- [Action item]
Would you repeat the listing exactly but omit every picture?

- [Recorded information]
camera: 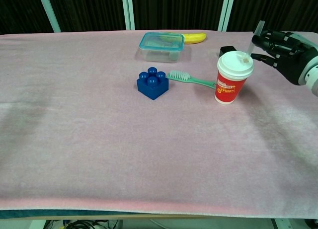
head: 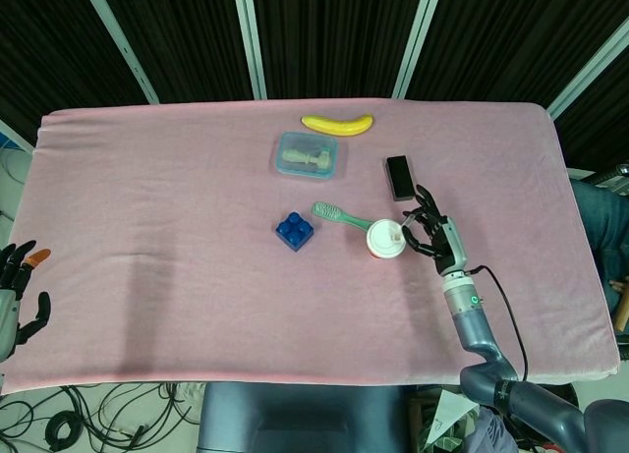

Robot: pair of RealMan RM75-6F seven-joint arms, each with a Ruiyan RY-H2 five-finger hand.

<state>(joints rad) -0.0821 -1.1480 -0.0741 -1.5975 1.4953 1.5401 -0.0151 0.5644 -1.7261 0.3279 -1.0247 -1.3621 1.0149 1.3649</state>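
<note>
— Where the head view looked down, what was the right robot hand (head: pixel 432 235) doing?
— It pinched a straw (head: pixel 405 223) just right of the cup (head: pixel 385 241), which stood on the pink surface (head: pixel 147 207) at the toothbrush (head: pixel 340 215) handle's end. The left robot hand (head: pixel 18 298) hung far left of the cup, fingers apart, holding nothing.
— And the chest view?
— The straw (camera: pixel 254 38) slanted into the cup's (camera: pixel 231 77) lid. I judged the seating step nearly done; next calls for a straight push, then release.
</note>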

- [Worked solution]
camera: 
head: 

Robot: pair of RealMan RM75-6F seven-joint arms, each with a Ruiyan RY-H2 five-finger hand.

<state>(joints rad) -0.0821 -1.1480 -0.0741 -1.5975 1.4953 1.5401 -0.0151 0.5644 -1.7261 0.3279 -1.0247 -1.3621 1.0149 1.3649</state>
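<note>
— Where the head view looked down, what was the right robot hand (head: pixel 432 235) doing?
— It pinched a straw (head: pixel 405 223) just right of the cup (head: pixel 385 241), which stood on the pink surface (head: pixel 147 207) at the toothbrush (head: pixel 340 215) handle's end. The left robot hand (head: pixel 18 298) hung far left of the cup, fingers apart, holding nothing.
— And the chest view?
— The straw (camera: pixel 254 38) slanted into the cup's (camera: pixel 231 77) lid. I judged the seating step nearly done; next calls for a straight push, then release.
</note>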

The answer requires no further additions.